Good view of "passing"

I'm somewhat biased from having studied under Dr O'Toole who is a friendly and generous scholar. That said this book is a good microhistory of one families experience at "passing". There's a fairly deft handling here of identity politics as the Healy sibling redefined themselves from being Black to being Catholic and white. There is an assumption that the siblings Black heritage should be just as important as their Irish heritage, and at times the book is a little sad as many of the Healy siblings very forcefully turn their back on their former Black identity. The book is fascinating both as the reconstruction of a 19th century family (which is the direction from which I approached it) and as an examination of the fluid nature of identity in America.

So That's Where These Ideas are Coming From!

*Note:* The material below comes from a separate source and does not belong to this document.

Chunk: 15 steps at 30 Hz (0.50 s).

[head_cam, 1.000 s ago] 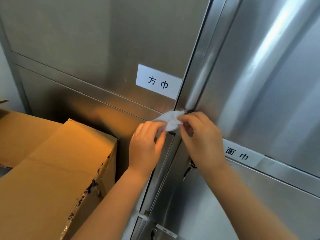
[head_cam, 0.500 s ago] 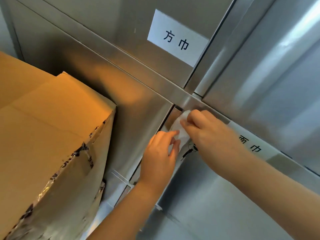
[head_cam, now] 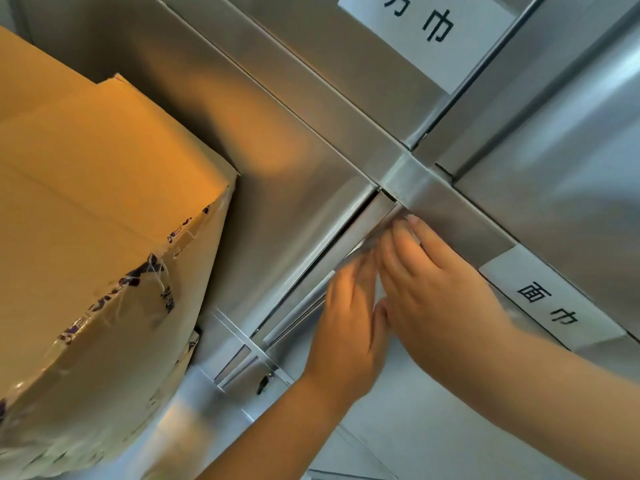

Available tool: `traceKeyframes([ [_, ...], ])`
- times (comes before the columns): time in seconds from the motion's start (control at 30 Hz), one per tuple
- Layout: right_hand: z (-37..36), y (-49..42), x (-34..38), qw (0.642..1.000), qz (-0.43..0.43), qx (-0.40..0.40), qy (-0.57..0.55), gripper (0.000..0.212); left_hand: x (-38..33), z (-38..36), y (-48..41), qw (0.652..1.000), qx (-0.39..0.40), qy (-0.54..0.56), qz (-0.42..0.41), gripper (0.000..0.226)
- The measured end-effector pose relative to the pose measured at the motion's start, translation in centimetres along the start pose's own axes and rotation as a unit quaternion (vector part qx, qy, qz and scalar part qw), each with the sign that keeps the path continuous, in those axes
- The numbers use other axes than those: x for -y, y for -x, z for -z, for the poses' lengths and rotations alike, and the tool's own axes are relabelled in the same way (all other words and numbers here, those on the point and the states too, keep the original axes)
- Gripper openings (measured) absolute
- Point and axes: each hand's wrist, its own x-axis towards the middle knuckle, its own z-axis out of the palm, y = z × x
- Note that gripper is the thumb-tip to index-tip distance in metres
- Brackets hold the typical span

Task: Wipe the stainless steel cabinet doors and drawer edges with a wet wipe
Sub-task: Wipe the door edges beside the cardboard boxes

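Note:
The stainless steel cabinet fills the view, and its doors meet at a cross-shaped frame joint. My left hand and my right hand lie side by side with straight fingers, pressing flat on the vertical door edge just below the joint. My right fingertips reach highest, near the horizontal rail. The wet wipe is hidden under the hands. Both hands are blurred by motion.
A large taped cardboard box stands close against the cabinet on the left. White paper labels are stuck to the upper door and to the rail on the right. A small lock sits below my left hand.
The view has tilted and moved closer and lower. Both hands went from pinching the visible white wipe to lying flat over it on the door edge, so it is now out of sight.

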Motion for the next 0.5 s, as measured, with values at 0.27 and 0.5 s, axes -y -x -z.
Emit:
traceKeyframes([
  [0.27, 0.0, -2.8, 4.2, 0.995, 0.086, 0.045, 0.010, 0.077, 4.5, -0.3, 2.9, 0.990, 0.035, -0.135, 0.022, 0.054],
  [0.5, -1.6, -7.2, 9.6, 0.983, 0.148, 0.101, -0.034, 0.069, 11.1, -0.1, 6.7, 0.910, 0.177, -0.366, 0.079, 0.065],
])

This book opened my eyes to what's been going on even in the 21st century in this country. I've been experiencing something of a struggle like that family's my entire life, but it took reading about it during that particular period in history to understand where today's societal attitudes are coming from. Nothing has changed. Blacks still treat you like you're trying to "pass for white" just by becoming a nun or a monk. And that explains all the racial problems, tensions, and attempted violence that goes with it; black society's resistance to the religious orders has taken even more of a nasty turn in the last century than in the one before it.

Please publish this book in paperback

The kind press of UMass sells this brilliant book for thirty dollars! Race, Faith, and our society are examined in this absolutely engrossing piece of non-fiction. O'Toole may have edged out Steve Almond for the best B.C. book of the year. Norton? PGW?, holler!